Charles R. Drew Postgraduate Medical School was incorporated in the State of California as a private, nonprofit educational institution in 1966[3] in response to the McCone Commission's recommendations to improve access to healthcare in South Los Angeles following the Watts Riots in 1965.[4] [5] In 1973, Governor Ronald Reagan signed Senate Bill 1026 authored by State Senator Mervyn Dymally to allocate funding and support for the institution from the General Fund to the University of California.[6] In January 1970, the offices of the Charles R. Drew Postgraduate Medical School and the Watts-Willowbrook Regional Medical program formally opened at 12012 Compton Avenue,[7] and would serve as the central center for CDU's operations until the W.M. Cobb Building's construction in 1984.

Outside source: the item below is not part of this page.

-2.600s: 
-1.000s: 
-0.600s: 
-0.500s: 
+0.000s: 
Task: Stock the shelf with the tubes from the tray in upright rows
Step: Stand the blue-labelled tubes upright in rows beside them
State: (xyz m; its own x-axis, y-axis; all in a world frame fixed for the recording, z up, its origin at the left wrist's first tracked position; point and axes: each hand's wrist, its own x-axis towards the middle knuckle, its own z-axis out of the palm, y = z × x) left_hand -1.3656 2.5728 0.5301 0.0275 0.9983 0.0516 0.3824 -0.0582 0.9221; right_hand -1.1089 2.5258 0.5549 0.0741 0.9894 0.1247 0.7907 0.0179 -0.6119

Three schools and colleges are housed on CDU's 11-acre campus: the College of Science and Health, the College of Medicine and the Mervyn M. Dymally College of Nursing (MMDCON).

In May 1978, a proposed agreement between the Charles R. Drew Postgraduate Medical School and the UCLA School of Medicine to jointly establish an undergraduate medical program at Drew was approved.[8] Medical students complete their first two years of medical school at the David Geffen School of Medicine at UCLA, then finish their last two years of clinical work at Charles R. Drew University, including rotations at the Martin Luther King Jr Outpatient Center as well as local community clinics near the Charles R. Drew University campus.[9]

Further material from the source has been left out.